┌────────
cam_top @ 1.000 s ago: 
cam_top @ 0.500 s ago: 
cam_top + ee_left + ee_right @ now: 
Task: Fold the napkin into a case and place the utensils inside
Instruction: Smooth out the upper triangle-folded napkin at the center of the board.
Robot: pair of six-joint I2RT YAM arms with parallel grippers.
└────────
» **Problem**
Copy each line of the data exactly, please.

» **Answer to this task**
cam_top @ 1.000 s ago: 
cam_top @ 0.500 s ago: 
cam_top + ee_left + ee_right @ now: 
Task: Fold the napkin into a case and place the utensils inside
Instruction: Smooth out the upper triangle-folded napkin at the center of the board.
Robot: pair of six-joint I2RT YAM arms with parallel grippers.

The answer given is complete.